**ASSIGNED TASK:**
Reproduce the lines below exactly, from the one containing "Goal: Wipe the" through the one containing "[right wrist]", both included. Leave out any pictures.

[Data excerpts]
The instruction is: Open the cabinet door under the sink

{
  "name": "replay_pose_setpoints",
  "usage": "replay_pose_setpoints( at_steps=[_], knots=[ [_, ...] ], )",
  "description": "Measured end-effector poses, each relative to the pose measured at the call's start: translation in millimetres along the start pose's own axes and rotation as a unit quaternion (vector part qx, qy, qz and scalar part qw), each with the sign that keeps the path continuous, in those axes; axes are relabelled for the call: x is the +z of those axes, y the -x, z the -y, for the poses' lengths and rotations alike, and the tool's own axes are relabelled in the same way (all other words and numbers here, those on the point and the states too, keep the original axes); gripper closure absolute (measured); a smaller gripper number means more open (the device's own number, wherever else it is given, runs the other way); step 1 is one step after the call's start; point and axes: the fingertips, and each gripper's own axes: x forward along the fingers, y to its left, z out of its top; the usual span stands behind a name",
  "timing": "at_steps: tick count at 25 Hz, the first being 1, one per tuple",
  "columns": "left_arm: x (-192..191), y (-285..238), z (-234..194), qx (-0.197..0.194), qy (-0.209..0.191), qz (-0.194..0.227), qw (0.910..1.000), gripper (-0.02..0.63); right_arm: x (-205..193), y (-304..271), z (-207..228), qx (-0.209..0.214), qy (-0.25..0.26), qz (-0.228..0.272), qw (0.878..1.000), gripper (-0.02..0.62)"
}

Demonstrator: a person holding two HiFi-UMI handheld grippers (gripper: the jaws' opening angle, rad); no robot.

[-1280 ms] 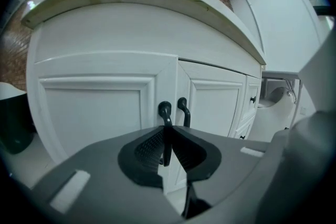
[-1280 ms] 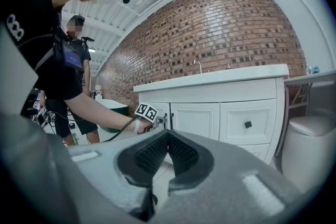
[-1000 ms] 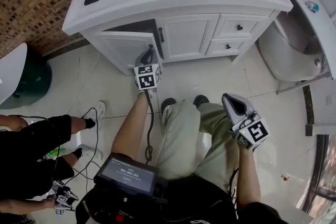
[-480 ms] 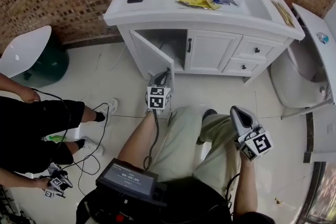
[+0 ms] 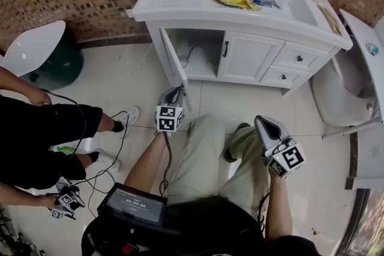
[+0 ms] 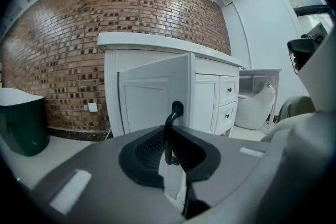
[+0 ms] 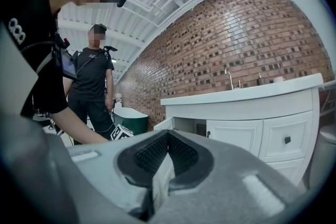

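- Upper centre of the head view, the door point(image 5: 173, 62) under the sink point(image 5: 287, 2) stands swung wide.
- The left gripper point(image 5: 171, 95), jaws closing, pinches the black handle point(image 6: 174, 111); pulling along the hinge's arc should keep the grip from slipping.
- Lower right, the right gripper point(image 5: 264, 125) hangs clenched and empty.

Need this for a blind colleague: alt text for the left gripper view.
The left gripper is closing its jaws with a black handle between them, on a white door standing open. Brick wall behind, drawers at right.
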Motion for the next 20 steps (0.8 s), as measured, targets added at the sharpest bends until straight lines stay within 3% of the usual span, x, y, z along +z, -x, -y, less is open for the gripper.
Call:
replay_pose_setpoints(
  at_steps=[9,16,20],
  knots=[
    [-12.8,31.8,-53.7,0.044,-0.002,0.003,0.999,0.561,2.1,-23.5,-24.5,0.025,-0.018,-0.011,0.999,0.604],
    [-17.4,48.5,-102.9,0.084,0.015,-0.001,0.9963,0.571,-5.2,-28.5,-27.4,0.03,-0.001,-0.012,0.999,0.603],
    [-18.9,54.9,-124.1,0.072,0.022,-0.01,0.9971,0.574,-8.1,-30.3,-30.9,0.033,-0.012,-0.021,0.999,0.604]
  ],
)
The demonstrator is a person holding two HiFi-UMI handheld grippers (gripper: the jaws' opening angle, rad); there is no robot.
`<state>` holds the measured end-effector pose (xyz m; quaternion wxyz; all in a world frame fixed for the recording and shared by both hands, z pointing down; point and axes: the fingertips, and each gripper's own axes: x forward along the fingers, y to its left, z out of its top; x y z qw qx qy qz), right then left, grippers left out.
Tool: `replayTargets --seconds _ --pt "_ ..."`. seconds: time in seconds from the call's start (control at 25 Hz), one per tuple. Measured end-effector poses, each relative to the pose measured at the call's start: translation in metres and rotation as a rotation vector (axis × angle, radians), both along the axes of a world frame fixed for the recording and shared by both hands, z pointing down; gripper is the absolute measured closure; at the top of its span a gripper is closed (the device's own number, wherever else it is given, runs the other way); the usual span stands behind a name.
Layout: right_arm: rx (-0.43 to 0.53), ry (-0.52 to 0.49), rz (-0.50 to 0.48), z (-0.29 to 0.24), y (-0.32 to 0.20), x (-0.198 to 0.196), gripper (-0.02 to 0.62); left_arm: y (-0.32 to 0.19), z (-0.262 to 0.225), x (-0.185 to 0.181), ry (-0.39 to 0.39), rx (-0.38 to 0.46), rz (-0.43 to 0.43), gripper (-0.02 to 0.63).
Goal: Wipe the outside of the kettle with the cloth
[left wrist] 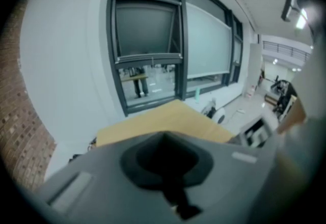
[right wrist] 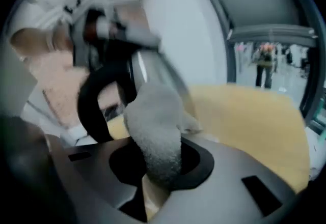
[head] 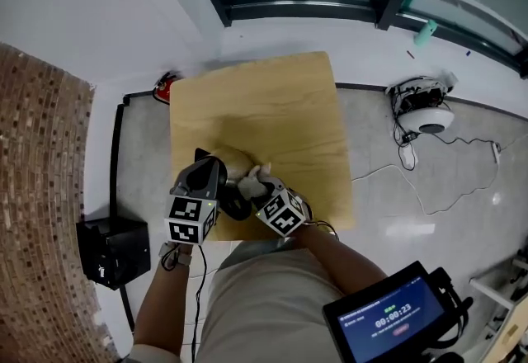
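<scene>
Steel kettle (right wrist: 151, 67), black handle (right wrist: 91, 108); grey cloth (right wrist: 155, 134) pinched in right tongs (right wrist: 155, 167), left tongs (left wrist: 165, 159) closed, empty.

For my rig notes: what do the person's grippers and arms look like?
The left gripper and right gripper have dark grey moulded bodies. Each carries a cube of black-and-white square markers: left cube, right cube. A thin black cable hangs from the left one along the forearm. The forearms are bare, and the person wears a light beige top.
</scene>
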<state>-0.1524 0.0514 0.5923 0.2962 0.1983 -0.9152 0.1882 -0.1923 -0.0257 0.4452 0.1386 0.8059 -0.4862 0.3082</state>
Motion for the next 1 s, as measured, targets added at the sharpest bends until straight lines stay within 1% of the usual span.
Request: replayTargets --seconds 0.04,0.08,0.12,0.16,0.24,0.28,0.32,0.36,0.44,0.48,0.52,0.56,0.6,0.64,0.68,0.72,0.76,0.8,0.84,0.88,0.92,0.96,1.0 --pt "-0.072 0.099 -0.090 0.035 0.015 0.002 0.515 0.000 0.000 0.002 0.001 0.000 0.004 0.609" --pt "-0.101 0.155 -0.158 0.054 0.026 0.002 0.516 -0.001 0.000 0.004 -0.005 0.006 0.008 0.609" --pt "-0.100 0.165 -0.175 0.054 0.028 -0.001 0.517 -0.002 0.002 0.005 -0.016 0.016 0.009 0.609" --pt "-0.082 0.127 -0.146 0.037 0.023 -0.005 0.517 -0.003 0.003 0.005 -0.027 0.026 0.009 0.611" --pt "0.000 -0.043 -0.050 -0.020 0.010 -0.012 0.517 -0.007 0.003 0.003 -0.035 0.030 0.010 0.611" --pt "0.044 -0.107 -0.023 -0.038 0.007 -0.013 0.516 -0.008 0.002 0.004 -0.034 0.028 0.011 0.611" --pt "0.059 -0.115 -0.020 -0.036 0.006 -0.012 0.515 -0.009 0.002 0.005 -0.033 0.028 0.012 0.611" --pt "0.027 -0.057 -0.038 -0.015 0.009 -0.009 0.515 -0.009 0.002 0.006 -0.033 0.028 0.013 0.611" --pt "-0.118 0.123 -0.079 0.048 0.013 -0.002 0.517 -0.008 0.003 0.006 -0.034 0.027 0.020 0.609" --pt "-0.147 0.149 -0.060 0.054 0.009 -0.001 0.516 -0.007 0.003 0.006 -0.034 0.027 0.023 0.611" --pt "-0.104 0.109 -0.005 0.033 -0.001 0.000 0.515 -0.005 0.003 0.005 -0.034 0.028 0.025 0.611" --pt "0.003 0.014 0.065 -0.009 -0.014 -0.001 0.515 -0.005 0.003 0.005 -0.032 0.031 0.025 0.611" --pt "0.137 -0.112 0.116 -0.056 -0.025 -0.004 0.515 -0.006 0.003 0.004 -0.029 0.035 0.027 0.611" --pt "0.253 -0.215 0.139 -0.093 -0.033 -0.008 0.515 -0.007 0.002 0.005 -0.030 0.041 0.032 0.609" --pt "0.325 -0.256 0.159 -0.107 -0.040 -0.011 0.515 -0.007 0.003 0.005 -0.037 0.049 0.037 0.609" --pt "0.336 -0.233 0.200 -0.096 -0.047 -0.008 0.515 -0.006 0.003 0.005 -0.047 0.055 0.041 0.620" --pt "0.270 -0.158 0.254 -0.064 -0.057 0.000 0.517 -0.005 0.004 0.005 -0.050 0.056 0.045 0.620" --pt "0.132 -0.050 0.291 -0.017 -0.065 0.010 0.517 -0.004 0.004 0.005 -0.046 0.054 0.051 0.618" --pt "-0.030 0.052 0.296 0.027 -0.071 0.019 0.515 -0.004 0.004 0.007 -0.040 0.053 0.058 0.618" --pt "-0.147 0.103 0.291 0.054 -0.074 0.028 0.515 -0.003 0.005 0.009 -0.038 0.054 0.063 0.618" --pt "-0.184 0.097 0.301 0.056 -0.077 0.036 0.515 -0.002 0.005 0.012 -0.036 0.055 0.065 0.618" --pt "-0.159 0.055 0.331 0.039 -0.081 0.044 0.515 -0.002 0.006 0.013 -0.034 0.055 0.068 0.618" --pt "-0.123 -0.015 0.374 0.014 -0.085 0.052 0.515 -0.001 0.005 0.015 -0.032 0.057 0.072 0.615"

**RESULT:**
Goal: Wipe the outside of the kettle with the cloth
[left wrist] 
[right wrist] 

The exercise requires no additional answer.